Gently fold in the room temperature butter and continue to fold by hand until the mixture becomes crumbly.

In a separate medium sized bowl, mix together the eggs, Greek yogurt, oil and vanilla. Gently pour this into the large bowl with the dry ingredients and mix by hand until parts of the dry ingredients are incorporated. Turn the mixer on medium speed and beat until everything is well incorporated. Turn the mixer to low and slowly add in the milk until well combined.

Evenly distribute the batter into your prepared cupcake liners, filling each one about 3/4 full.

Bake in your preheated oven for about 14 minutes or until a toothpick inserted in the center comes out clean. The cupcakes should NOT turn golden brown.

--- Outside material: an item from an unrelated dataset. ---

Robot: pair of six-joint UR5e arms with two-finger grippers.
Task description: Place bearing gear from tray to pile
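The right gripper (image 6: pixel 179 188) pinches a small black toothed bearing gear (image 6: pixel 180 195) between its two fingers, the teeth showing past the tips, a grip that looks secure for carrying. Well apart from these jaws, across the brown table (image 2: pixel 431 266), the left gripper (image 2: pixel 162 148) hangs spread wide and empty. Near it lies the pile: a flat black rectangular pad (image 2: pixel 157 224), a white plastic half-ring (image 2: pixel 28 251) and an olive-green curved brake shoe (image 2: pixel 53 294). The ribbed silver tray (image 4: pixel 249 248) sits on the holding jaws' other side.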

Allow the cupcakes to cool completely before frosting.

To make the frosting, cream the butter in the clean bowl of a stand mixer fitted with the paddle attachment, or in a large bowl if using a handheld mixer, on medium speed until light and fluffy, about 2-3 minutes. Turn the mixer to low and add the powdered sugar a little bit at a time. Slowly add the milk and vanilla and continue to beat until you achieve the desired consistency. Add more or less powdered sugar as needed. If desired, add food coloring.

I used a large Wilton open star tip to pipe the frosting on the cupcakes. It should be enough frosting to decorate about 16 cupcakes.